Die Wahrheitskommission äusserte sich sehr kritisch zur Rolle des peruanischen Justizwesens während des bewaffneten Konflikts von 1980 – 2000 in ihrem Schlussbericht:  „Das Justizwesen erfüllte seine Aufgabe nicht; weder bei der Verurteilung der Verbrechen der subversiven Gruppen, noch beim Schutz der Rechte der festgenommenen Personen, noch bei der Straflosigkeit, mit der die Staatskräfte schwerwiegende Menschenrechtsverletzungen begingen“.

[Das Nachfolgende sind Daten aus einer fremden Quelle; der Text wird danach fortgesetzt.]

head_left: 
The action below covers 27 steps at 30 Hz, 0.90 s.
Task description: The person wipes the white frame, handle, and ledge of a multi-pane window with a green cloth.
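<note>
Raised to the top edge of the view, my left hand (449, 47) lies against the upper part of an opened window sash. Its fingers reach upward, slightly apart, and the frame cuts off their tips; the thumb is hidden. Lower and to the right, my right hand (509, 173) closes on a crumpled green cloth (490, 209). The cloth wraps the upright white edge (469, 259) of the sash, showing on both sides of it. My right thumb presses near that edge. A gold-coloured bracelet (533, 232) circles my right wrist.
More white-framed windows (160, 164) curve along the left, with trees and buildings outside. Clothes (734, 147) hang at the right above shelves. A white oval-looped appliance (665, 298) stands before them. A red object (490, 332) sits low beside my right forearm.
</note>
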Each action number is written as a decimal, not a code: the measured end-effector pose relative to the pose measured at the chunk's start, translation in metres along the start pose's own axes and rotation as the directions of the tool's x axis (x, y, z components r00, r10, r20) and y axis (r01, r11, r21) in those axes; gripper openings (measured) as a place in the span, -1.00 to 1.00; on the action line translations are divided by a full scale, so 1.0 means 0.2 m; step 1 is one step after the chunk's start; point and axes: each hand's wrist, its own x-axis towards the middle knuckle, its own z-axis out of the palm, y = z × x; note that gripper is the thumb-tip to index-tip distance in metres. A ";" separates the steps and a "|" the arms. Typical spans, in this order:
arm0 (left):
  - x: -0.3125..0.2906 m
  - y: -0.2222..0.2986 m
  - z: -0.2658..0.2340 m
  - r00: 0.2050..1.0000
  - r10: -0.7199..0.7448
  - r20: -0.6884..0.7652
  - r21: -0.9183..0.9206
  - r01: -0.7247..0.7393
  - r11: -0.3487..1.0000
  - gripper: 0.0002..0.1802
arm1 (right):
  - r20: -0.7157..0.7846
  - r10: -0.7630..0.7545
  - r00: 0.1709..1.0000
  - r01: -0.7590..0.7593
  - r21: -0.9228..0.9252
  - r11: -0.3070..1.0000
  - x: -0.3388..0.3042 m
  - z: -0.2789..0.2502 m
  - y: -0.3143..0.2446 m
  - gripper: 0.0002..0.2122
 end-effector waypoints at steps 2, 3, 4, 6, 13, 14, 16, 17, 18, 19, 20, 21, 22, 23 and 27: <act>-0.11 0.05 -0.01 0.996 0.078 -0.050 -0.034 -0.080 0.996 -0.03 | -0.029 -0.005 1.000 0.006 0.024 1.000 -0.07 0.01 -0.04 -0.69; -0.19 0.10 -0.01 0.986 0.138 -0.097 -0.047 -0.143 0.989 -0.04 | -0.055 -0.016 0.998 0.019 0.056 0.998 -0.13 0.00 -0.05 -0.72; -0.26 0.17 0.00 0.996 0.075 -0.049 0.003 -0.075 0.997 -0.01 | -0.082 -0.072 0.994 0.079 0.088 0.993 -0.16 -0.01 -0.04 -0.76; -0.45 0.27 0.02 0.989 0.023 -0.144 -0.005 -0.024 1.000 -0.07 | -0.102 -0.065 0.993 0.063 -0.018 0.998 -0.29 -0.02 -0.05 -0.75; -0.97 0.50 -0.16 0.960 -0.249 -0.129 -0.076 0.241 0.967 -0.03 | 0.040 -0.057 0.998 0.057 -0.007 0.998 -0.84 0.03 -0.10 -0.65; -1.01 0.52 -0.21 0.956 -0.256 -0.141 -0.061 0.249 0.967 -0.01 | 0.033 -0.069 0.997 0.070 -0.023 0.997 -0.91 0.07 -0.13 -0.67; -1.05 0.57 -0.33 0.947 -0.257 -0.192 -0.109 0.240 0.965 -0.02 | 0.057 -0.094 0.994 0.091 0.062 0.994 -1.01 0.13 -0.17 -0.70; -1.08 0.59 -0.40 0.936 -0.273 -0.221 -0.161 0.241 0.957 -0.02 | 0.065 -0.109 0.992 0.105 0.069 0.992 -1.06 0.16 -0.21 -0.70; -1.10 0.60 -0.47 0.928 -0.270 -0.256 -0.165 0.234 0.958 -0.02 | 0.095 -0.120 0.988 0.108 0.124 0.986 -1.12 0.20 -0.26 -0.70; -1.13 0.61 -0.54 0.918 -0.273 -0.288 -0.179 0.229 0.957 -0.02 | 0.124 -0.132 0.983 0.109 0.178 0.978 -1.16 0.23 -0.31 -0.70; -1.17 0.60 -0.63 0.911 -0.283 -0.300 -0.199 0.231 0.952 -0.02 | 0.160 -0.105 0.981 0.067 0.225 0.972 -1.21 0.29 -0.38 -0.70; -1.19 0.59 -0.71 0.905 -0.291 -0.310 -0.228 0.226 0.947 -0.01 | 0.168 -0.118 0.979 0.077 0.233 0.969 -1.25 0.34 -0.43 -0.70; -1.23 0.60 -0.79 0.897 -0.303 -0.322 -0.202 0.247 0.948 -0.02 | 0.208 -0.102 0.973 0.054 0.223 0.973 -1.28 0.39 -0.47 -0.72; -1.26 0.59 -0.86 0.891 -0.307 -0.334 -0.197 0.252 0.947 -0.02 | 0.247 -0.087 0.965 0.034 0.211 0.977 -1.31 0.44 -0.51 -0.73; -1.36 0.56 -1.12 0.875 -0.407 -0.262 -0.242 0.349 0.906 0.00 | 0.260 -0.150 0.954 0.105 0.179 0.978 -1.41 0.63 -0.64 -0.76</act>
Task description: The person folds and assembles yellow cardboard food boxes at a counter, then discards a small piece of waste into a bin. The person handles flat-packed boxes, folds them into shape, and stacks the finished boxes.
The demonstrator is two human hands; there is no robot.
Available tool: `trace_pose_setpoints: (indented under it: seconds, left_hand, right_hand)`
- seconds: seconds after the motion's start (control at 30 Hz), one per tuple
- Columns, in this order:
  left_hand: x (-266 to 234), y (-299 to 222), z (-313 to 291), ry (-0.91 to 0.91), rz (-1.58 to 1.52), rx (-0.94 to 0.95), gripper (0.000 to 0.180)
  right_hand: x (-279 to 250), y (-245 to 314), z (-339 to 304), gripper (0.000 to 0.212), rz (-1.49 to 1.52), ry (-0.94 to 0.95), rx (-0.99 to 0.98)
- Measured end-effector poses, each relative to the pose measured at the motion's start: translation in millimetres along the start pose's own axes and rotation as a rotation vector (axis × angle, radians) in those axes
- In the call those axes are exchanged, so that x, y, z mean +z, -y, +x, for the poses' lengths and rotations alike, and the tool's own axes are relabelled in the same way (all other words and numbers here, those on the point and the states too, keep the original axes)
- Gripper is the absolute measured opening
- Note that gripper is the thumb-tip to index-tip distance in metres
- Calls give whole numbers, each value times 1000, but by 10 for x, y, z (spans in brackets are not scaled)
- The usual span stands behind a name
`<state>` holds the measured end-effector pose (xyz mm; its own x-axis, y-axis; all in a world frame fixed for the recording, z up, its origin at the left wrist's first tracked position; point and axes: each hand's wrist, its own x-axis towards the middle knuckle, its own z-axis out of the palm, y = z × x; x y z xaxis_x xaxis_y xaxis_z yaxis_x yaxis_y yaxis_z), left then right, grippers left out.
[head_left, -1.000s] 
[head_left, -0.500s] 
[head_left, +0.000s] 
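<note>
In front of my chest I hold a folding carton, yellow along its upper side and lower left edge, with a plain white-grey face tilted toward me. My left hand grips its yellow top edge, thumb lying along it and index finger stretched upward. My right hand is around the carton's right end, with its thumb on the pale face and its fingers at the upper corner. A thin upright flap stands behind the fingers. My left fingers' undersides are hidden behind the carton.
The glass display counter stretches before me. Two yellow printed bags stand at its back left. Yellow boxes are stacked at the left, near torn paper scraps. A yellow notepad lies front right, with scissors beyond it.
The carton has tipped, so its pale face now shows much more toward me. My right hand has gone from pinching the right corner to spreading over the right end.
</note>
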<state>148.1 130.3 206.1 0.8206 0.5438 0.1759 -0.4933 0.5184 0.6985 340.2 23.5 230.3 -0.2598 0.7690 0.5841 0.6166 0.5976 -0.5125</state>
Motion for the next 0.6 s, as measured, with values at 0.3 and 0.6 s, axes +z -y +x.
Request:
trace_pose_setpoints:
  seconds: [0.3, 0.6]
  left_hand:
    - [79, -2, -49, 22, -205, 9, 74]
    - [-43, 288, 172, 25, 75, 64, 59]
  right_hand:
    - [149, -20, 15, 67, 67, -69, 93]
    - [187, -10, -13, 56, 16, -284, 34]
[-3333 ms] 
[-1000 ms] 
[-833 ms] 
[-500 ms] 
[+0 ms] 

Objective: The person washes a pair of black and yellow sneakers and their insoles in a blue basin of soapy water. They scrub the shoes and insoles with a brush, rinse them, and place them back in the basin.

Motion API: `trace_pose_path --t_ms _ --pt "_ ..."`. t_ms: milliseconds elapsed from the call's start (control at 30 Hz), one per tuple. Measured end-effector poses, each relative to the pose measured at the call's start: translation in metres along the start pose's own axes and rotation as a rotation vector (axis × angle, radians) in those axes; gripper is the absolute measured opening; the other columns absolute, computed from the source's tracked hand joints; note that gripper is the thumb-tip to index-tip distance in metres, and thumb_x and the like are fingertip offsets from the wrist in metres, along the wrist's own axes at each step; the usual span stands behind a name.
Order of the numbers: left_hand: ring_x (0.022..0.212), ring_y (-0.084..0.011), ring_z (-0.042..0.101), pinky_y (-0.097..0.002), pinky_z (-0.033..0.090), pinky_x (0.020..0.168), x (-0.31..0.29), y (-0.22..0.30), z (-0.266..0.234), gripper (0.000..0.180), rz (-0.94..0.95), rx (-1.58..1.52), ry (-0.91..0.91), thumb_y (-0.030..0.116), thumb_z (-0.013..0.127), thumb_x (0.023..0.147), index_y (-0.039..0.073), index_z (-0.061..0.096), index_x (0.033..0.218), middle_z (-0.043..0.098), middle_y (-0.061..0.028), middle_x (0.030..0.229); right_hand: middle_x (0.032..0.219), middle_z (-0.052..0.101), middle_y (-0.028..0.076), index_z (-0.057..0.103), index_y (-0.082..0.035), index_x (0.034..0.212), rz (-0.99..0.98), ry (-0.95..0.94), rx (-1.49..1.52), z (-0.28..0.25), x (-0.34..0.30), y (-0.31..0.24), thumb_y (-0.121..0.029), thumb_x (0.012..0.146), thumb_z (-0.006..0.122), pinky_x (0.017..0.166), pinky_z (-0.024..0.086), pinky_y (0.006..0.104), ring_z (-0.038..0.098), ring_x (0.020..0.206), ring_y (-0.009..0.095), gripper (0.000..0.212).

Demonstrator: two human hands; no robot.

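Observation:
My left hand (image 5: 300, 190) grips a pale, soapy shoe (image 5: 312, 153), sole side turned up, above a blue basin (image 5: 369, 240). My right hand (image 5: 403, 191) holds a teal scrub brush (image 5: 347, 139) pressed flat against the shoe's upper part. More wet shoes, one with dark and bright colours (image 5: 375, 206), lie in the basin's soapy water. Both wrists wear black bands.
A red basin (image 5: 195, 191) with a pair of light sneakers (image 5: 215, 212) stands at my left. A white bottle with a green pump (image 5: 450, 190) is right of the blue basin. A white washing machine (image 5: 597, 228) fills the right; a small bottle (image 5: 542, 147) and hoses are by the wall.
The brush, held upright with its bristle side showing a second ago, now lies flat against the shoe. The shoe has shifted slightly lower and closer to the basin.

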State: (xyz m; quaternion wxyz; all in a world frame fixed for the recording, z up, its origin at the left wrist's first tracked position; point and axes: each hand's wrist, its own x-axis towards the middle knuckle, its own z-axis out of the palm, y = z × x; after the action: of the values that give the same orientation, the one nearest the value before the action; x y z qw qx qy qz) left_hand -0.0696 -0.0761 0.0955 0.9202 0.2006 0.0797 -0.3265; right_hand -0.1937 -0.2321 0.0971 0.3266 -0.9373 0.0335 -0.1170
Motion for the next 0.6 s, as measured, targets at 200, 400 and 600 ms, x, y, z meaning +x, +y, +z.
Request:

Die Militärjustiz stand dem nicht nach. Ihre Kompetenzen wurden erweitert, um Zivilpersonen zu richten, die unter Terrorismusanklage standen. Die Militärjustiz bekam so ein Gewicht, wie es einer Demokratie nicht gut tut. Dasselbe geschah mit den „Richtern ohne Gesicht“ (maskierte Richter) und den Anti-Terrorismus-Gesetzen.

Aus diesen Gründen sprach die Wahrheitskommission mehrere Empfehlungen zur Reform des Justizwesens aus. Die Selbstreformversuche des Systems waren ungenügend. Desalb setzte das Parlament und die Regierung im Oktober 2003 die Kommission zur Reform der Justizadministration ein (CERIAJUS). Nach sechsmonatiger Arbeit übergab die CERIAJUS im April 2004 ihren Abschlussbericht dem damaligen Präsidenten Toledo. Der Abschlussbericht enthielt sehr detaillierte Empfehlungen zur Reform des Justizwesens

10 Jahre nach der Fertigstellung des Berichtes der Wahrheitskommission, sind die Reformbemühungen im Justizwesen weitestgehend zum Erliegen gekommen. Wenige Schlachten wurden auf diesem Gebiet gewonnen, und viele Anzeichen sind da, dass die Justiz wieder den politischen Kräften unterjocht werden soll. Der fehlende politische Reformwille zeigt sich u.a. bei der Ernennung von hohen Richtern aus den Reihen der APRA, was ihre Unabhängigkeit gefährdet; die Rückschritte bei der Demokratisierung der Militärjustiz;  der Abbau der Anti-Korruptions-Behörden (obwohl in jüngster Vergangenheit wieder zurückgefahren); der Rückschritt des Verfassungsgerichtes, beim Schutz fundamentaler Grundrechte, unter anderen. Dazu kommen die Hemmnisse bei der Strafverfolgung der Menschenrechtsverbrechen, was den Weg der Gerechtigkeit für die Opfer unnötig verlängert.

Dennoch sollen auch einige positive Punkte genannt werden  – auch wenn sie isoliert dastehen:

  • Dei Wahl von Friedensrichtern und ein neues Gesetz für die Friedensgerichtsbarkeit
  • Die Veröffentlichung der Gerichtsurteile der Obersten Gerichtshofes auf der Website des Gerichtes
  • Mehr Transparez bei der Wahl von Richtern
  • Ein Sub-System für die Strafverfolgung von Menschenrechtsverbrechen
  • Ein neues Straf- und Arbeitsgesetzbuch
  • Das Urteil gegen Fujimori
  • Mehr Respekt für die interkulturelle Justiz
  • Mehr Geld für das Justizsystem

Alles in allem ist die Bilanz der Umsetzung der Reformkommission nicht positiv. Es gibt einzelne Massnahmen, einige konkrete Verbesserungen aber auch klare Rückschritte im Justizsystem, die uns befürchten lassen, dass wir nicht gut darauf vorbereitet sind, sollte es erneut zu einer Gewaltepoche in Peru kommen.